**Exercise details**. Beginning with the line below that contains "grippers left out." and ending with the line that contains "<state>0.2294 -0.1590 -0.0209", copy every line exactly. Copy nothing else.

**Input material**.

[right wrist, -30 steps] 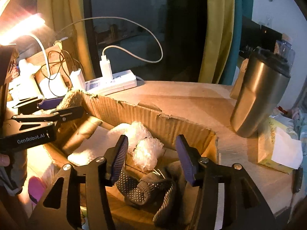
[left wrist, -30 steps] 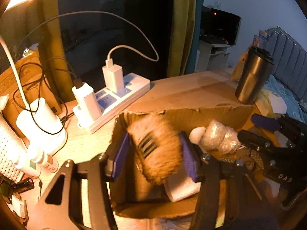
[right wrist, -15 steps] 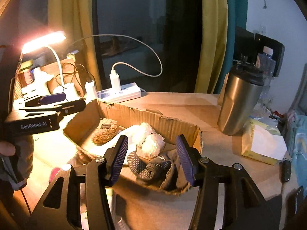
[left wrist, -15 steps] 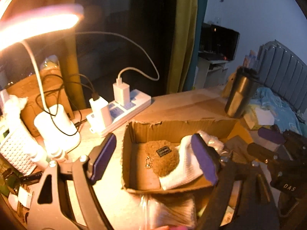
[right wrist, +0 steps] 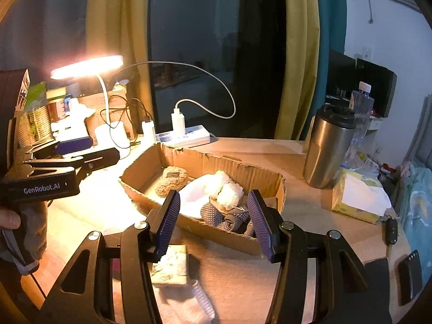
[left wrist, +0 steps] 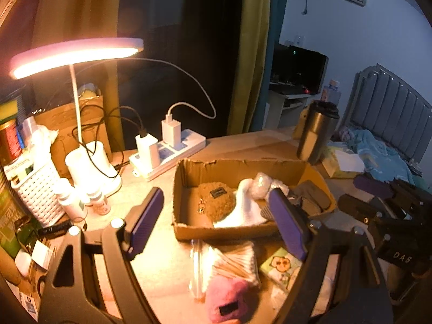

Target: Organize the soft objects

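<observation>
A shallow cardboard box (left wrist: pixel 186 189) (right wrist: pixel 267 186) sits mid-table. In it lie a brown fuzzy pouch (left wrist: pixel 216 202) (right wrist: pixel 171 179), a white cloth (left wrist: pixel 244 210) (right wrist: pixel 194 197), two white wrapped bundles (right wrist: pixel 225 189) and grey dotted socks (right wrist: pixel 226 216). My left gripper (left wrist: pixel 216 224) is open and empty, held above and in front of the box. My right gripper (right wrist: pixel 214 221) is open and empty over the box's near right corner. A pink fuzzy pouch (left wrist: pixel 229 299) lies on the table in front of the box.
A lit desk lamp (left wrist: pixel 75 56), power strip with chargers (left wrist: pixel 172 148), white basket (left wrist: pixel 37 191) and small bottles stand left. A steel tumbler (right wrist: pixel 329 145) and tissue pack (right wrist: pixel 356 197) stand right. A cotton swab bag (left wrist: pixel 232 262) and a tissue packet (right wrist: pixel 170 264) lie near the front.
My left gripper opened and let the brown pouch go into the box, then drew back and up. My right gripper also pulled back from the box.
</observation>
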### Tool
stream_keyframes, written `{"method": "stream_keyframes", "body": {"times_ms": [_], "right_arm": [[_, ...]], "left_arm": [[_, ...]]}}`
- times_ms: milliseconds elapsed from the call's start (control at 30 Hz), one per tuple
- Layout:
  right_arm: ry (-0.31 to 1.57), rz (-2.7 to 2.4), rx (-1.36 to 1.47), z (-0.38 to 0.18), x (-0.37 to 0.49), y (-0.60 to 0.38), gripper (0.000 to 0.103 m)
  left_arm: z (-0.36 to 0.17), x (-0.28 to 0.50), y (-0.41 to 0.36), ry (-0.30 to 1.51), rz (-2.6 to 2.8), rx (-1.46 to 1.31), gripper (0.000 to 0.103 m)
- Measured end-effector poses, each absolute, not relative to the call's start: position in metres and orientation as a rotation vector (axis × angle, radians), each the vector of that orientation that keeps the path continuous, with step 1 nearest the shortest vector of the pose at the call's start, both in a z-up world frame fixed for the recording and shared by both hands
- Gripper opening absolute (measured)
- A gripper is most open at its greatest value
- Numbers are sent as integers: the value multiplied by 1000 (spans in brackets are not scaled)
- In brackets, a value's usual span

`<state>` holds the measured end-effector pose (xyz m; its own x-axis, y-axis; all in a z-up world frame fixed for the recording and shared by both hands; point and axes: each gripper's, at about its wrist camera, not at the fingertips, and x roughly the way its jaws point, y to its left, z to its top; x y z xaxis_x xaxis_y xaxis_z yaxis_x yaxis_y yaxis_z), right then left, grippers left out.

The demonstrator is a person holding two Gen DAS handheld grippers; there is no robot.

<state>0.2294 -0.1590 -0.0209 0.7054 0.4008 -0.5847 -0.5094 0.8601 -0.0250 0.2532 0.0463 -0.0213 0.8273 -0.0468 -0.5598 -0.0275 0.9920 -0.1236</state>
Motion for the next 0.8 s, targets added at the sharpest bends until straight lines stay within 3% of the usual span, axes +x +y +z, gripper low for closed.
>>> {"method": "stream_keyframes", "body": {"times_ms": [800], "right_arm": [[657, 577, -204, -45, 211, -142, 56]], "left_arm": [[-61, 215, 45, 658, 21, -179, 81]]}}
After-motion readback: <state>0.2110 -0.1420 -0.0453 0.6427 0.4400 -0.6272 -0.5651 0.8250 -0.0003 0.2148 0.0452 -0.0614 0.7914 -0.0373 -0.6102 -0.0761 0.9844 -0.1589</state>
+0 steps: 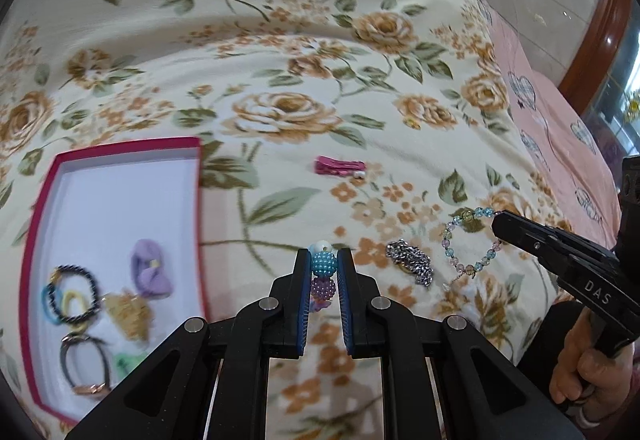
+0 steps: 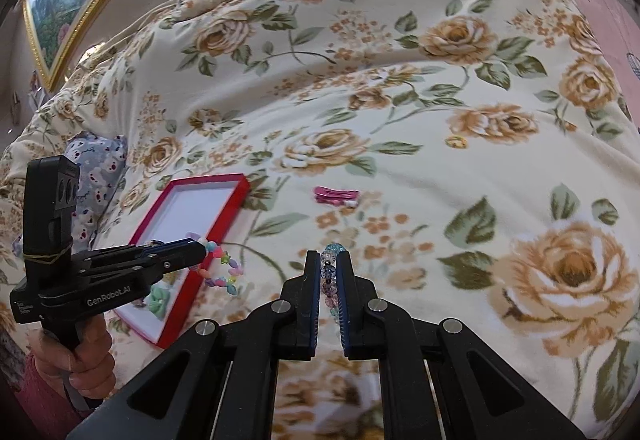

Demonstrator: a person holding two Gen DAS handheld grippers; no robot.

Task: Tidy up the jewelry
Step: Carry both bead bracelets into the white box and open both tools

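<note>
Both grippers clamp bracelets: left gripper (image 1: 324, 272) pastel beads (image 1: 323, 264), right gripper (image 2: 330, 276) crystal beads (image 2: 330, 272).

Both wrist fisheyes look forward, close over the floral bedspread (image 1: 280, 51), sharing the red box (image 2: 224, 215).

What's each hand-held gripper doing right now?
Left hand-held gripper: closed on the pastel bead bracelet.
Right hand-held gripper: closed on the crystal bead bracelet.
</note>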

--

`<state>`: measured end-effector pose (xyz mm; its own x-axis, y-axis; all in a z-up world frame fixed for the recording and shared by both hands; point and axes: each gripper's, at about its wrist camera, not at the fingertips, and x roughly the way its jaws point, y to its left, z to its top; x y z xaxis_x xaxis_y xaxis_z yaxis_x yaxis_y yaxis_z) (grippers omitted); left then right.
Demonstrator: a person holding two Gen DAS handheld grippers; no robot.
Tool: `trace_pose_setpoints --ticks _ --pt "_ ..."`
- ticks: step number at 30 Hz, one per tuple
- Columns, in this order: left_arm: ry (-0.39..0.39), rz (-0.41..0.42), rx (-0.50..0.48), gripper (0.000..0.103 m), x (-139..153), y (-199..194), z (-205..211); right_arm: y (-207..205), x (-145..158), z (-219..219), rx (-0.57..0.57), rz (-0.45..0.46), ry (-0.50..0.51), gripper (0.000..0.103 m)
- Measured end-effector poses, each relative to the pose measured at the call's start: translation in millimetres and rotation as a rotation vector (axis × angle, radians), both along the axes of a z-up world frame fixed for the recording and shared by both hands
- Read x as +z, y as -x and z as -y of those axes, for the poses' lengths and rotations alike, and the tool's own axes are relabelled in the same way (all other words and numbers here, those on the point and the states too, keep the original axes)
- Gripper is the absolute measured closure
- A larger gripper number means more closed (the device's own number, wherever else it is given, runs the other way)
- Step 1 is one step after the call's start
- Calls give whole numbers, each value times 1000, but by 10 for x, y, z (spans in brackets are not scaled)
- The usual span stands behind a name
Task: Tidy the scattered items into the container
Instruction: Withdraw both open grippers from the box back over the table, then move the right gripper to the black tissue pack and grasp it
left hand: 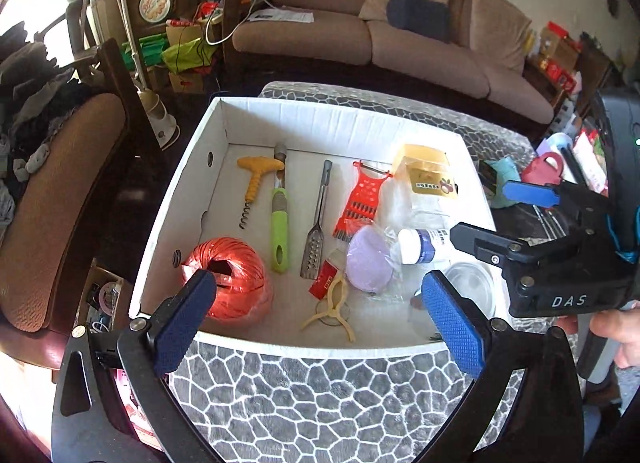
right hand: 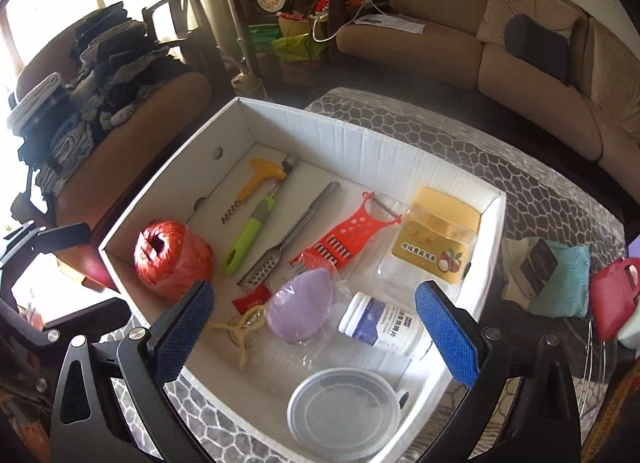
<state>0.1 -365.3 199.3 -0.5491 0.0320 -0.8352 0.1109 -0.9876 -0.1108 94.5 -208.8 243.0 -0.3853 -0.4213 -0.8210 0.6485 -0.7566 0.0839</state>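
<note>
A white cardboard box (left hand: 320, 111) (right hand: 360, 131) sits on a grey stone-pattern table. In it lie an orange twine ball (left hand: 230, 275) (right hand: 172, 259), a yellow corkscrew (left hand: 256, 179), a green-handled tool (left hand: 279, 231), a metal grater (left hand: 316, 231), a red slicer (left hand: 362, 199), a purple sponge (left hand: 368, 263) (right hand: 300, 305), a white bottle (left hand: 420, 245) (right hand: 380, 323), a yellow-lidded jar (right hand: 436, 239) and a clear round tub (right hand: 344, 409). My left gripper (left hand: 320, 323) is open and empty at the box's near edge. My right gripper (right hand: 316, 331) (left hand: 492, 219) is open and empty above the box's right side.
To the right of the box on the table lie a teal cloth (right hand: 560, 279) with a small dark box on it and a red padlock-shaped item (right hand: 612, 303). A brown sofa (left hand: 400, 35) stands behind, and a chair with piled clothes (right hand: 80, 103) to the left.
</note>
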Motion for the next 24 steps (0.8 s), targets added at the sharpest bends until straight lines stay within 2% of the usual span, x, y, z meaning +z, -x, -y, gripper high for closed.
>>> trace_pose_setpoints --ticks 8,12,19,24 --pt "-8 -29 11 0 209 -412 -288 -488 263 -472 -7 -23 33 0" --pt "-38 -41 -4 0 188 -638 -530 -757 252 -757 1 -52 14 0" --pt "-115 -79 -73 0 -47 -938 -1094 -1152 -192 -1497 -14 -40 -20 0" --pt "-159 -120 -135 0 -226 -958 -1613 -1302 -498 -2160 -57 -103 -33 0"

**Answer to this exercise**.
`<state>` holds the measured end-effector pose (xyz m; its own x-axis, y-axis; all in a z-up world frame fixed for the recording and shared by both hands; point and axes: each gripper's, at about its wrist camera, not at the fingertips, and x roughly the way its jaws point, y to its left, z to its top; x y z xaxis_x xaxis_y xaxis_z yaxis_x yaxis_y yaxis_z), right then left, grippers left out.

The demonstrator is a person holding two Gen DAS handheld grippers; there is no robot.

<state>0.2294 -0.1590 -0.0209 0.7054 0.4008 -0.5847 -0.5094 0.8601 -0.0250 0.2532 0.0463 -0.0213 0.8273 -0.0468 -0.5598 -0.0275 0.9920 -0.1236</state>

With that, the exercise is done.